|
Ich geh' so rasend gern auf die Post.
Das ist doch ein Spaß, der fast gar nichts kost'.
Gibt's denn ein schön'res Vergnügen im Leben
Als rekommandierte Briefe aufgeben?
Man nimmt einen Brief, klebt die Briefmarke drauf,
Tritt an den Schalter und gibt ihn auf.
Das heißt, pardon, es geht nicht sofort,
Es steh'n ja auch and're Parteien noch dort,
Mit Drucksachen, Zeitungen, Briefen und Karten,
Und bis die erledigt sind, muß man noch warten!
Warum denn auch nicht? Wozu das Geschrei?
Bitte, ich bin heute fünfzig vorbei;
Fünfzig Jahr' hab' ich Zeit mir gelassen,
Bis heute bequem da den Brief zu verfassen.
Und jetzt, wo ich endlich den Weg hergefunden,
Reg' ich mich auf wegen zwei bis drei Stunden?
Denn mehr als zwei Stunden muß man nicht steh'n.
Da ist es erlaubt, wieder wegzugeh'n!
Das ist ja das Nette, worauf es doch ankommt,
Man braucht nicht zu warten, bis man darankommt!
Denn wenn man zwei Stunden gewartet hat
Und war noch nicht d'ran und hat es schon satt,
Da gestattet die Post, und das find' ich so schön,
Bevor man noch d'ran war, wieder wegzugeh'n!
Denn vollkommen logisch nimmt nämlich die Post an,
Ein Brief kann warten, der setzt keinen Rost an.
Und abgeseh'n davon, daß es nix kost',
Ist doch das Warten so schön auf der Post!
Man hat doch Gesellschaft, man ist doch kein Alter!

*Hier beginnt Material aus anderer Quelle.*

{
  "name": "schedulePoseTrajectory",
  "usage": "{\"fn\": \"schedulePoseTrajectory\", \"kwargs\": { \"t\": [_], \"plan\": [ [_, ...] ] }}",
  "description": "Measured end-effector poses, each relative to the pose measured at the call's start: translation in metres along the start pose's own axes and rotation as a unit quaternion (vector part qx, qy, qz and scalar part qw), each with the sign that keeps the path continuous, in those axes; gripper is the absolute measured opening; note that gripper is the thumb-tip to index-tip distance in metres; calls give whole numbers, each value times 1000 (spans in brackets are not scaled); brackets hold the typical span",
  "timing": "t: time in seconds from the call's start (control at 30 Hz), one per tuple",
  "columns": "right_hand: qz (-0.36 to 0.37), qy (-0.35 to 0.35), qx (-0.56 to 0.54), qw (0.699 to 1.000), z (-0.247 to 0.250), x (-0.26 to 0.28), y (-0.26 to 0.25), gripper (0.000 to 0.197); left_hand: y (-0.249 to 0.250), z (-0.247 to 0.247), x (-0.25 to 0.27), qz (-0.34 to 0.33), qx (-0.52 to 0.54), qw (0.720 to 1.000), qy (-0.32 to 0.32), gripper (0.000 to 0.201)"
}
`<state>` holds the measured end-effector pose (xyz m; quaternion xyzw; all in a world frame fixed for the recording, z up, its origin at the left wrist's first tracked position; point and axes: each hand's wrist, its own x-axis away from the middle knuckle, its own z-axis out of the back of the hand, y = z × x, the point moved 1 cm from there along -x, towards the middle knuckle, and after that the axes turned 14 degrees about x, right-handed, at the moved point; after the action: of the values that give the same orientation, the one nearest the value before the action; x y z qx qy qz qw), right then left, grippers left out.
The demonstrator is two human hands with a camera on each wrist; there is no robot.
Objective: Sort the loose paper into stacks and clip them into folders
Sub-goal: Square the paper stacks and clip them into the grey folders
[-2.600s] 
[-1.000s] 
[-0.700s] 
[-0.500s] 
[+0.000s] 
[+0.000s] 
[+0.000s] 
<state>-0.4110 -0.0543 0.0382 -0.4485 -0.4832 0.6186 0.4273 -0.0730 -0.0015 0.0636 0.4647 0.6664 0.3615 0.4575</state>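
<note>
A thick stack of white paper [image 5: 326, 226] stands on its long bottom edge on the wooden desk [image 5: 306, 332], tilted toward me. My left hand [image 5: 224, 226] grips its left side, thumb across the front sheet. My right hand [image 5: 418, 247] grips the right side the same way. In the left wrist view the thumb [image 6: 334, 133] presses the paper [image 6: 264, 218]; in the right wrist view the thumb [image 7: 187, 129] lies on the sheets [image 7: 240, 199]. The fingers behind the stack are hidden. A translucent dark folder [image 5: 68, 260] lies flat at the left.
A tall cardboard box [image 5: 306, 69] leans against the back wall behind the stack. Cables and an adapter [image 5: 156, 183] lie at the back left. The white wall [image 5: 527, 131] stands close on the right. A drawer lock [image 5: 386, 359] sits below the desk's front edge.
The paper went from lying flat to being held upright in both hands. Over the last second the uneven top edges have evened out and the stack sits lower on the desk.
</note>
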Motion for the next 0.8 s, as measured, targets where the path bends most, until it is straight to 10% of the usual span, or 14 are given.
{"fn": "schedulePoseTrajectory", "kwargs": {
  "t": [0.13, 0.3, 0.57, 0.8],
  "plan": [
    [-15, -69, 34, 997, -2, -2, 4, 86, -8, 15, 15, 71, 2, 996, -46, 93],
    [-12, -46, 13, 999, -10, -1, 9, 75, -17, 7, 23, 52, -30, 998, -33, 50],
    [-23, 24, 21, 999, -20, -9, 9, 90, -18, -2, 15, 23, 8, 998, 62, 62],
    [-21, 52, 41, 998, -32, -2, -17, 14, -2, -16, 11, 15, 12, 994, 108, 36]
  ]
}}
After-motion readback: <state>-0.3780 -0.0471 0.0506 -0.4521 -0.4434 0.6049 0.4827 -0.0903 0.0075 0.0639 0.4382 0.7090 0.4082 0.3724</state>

Gewöhnlich steht irgend ein Mädel am Schalter,
Blendend gewachsen, herrlich gebaut.
Also, was kann das schon schaden, man schaut – –
Man schaut sich sie an mit heißem Entzücken,
Oben den Hals, unten den – Rücken,
Denn herrlich gebaut ist die liebliche Hex':
Oben konkav und unten konvex.
Und wenn man jetzt tüchtig ist, kann's sogar glücken,
Dort, wo's konvex ist, die Sache zu drücken!
Man bahnt sich zu ihr durch, was ist denn dabei,
Und hat man sich durchgebahnt, – ist man so frei ...!
Und schimpft dann die Fee, daß man so was geplant hat,
Daß man – so frei war, und daß man – gebahnt hat,
Wird man sie glatt mit dem Satze beschwichtigen:
Freie Bahn auf der Post dem Tüchtigen!
Doch nicht nur dem Tüchtigen, auch dem Zwerge
Erscheinen lockend die weiblichen – Berge!
Und so fahr' ich denn fort, mit heißem Entzücken
Als Drückeberger die Berge zu drücken!
So schwinden die Stunden, der Schalter wird frei,
Die Leut' vorn sind weg, man ist an der Reih'!
Also jetzt nimmt man den Brief, klebt die Briefmarke drauf,
Tritt an den Schalter und gibt ihn auf –
Das heißt, pardon, die Post ist kein Blitz!
Man kann nicht verlangen, daß blitzschnell vom Sitz
Der Beamte aufspringt mit freundlichen Mienen
Und schnell wie der Blitz uns beginnt zu bedienen.
Er hat ja noch andere Dinge zu tun!
Gewöhnlich zählt er Geld in die Truh'n,
Fünfhundert Fünfziger, alle zerdrückt.
Er glättet sie sorgsam, er zählt sie geschickt,
Da gibt es kein Stöhnen, kein Ächzen:
Vierhundertfünfzehn, vierhundertsechzehn,
Vierhundertsiebzehn – – – da wird er verworr'n,
Bei vierhundertachtzehn beginnt er von vorn!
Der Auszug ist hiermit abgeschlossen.